-- WHAT IS REQUIRED --
Work out how many lines below contain "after". Provide only the figure.

-- TASK DATA --

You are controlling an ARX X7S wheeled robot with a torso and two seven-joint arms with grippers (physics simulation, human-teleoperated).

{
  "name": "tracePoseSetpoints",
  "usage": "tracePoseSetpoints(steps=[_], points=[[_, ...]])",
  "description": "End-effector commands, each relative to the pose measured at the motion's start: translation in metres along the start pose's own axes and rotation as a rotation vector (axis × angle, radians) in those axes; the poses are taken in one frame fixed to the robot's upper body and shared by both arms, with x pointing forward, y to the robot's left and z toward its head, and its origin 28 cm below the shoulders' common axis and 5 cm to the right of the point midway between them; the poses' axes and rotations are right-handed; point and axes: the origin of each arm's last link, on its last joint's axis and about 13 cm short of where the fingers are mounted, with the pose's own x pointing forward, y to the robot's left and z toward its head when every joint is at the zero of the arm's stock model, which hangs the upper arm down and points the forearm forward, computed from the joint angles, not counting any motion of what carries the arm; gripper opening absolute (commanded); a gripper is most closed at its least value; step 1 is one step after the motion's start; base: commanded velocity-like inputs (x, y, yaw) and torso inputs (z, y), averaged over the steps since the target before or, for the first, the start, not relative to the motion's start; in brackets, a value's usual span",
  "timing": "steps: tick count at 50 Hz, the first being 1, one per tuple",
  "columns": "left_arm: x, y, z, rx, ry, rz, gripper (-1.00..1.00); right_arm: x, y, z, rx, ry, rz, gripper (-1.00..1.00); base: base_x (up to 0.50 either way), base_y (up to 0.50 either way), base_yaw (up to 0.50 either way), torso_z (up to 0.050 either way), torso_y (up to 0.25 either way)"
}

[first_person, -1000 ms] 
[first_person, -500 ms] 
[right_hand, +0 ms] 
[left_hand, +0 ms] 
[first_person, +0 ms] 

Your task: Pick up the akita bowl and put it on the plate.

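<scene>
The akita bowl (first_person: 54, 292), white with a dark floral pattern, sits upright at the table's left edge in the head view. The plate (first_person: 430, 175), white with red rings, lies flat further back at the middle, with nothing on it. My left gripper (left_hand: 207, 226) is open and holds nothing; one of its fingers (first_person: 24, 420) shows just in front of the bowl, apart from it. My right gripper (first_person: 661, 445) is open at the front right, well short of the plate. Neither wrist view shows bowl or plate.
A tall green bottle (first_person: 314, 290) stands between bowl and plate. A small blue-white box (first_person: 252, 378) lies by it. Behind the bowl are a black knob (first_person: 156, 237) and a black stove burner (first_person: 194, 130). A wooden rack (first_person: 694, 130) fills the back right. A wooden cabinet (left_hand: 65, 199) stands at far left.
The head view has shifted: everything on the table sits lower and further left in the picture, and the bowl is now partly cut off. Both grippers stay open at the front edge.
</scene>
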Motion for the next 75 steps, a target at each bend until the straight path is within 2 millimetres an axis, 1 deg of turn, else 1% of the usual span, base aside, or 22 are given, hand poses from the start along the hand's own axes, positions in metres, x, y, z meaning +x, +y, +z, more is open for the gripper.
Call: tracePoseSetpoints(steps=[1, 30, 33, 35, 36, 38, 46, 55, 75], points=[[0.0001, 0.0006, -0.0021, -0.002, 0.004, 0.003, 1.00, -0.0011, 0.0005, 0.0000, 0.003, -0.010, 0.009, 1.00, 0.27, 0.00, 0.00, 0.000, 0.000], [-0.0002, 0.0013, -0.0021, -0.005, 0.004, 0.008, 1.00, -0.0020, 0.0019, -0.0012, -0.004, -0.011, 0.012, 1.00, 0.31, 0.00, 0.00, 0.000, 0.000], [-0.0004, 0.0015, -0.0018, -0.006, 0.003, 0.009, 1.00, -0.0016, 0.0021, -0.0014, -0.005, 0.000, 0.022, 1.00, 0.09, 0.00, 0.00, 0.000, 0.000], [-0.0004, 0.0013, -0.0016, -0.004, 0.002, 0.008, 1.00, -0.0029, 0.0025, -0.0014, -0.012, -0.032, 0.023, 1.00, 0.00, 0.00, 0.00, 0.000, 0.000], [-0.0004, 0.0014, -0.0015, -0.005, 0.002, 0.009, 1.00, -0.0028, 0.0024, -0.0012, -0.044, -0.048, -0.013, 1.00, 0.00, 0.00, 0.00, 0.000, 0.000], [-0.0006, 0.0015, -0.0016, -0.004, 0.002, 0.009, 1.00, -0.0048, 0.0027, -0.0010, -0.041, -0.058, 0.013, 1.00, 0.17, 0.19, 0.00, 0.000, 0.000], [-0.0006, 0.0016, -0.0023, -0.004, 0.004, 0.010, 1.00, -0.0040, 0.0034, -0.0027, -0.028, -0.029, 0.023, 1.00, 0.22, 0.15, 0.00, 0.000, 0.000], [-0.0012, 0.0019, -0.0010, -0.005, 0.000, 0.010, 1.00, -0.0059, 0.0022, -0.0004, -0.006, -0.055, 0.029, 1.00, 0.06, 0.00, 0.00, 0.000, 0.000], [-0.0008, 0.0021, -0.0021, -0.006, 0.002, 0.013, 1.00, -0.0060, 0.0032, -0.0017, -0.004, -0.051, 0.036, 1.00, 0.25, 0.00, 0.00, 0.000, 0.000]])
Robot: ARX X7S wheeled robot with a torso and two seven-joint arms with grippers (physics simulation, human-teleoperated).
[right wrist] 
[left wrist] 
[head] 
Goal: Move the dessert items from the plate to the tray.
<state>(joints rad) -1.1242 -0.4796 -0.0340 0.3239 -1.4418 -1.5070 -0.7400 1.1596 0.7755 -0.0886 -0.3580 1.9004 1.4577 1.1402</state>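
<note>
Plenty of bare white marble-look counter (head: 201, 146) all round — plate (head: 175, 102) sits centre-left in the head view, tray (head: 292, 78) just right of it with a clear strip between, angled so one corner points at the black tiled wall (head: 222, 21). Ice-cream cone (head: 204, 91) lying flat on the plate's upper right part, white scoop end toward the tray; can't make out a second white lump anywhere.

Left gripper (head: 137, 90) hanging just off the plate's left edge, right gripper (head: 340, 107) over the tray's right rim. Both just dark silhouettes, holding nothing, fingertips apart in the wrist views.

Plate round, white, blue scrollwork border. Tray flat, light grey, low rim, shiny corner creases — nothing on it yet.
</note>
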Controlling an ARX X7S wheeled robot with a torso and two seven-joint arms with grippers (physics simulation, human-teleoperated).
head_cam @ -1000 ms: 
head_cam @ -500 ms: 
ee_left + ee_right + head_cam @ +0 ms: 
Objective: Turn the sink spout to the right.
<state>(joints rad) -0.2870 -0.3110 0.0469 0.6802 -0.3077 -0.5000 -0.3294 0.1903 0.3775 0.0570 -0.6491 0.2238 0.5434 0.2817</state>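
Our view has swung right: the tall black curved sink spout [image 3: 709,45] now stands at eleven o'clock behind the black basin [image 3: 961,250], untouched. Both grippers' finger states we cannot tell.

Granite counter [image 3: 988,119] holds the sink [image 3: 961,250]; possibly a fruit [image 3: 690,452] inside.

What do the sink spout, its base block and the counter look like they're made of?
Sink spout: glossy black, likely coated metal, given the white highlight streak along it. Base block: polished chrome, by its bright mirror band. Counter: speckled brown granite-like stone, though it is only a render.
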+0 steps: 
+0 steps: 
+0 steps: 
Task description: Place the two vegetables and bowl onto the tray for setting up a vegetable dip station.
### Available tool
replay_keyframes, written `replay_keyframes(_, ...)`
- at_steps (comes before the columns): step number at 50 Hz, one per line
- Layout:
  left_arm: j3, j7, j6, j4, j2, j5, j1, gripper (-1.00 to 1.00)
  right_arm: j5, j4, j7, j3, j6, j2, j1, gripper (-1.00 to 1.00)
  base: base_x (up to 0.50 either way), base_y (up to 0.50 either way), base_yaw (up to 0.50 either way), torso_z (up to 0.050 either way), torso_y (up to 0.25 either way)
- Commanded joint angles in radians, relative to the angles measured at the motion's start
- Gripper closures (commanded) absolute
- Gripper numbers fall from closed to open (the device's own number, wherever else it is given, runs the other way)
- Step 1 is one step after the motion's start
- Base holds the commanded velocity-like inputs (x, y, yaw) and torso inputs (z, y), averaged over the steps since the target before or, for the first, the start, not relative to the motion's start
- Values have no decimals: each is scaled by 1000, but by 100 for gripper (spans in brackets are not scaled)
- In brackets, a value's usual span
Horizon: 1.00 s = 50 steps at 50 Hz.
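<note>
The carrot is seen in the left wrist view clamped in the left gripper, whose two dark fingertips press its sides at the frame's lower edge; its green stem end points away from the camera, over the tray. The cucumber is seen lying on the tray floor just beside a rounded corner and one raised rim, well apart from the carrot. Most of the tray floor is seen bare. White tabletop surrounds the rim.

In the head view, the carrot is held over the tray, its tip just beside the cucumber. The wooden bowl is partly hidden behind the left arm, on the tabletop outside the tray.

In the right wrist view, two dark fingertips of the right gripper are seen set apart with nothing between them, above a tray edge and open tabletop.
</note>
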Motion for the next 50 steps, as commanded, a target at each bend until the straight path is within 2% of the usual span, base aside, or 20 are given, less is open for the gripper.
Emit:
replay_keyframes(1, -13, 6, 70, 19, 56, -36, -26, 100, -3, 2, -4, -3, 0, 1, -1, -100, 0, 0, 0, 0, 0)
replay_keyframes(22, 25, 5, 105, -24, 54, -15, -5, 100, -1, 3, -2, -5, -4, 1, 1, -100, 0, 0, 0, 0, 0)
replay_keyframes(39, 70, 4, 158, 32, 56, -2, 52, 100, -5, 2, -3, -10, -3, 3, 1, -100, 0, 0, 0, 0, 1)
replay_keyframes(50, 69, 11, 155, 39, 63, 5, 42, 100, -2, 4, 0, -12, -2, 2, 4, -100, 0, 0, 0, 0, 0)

-- RESPONSE AREA --
2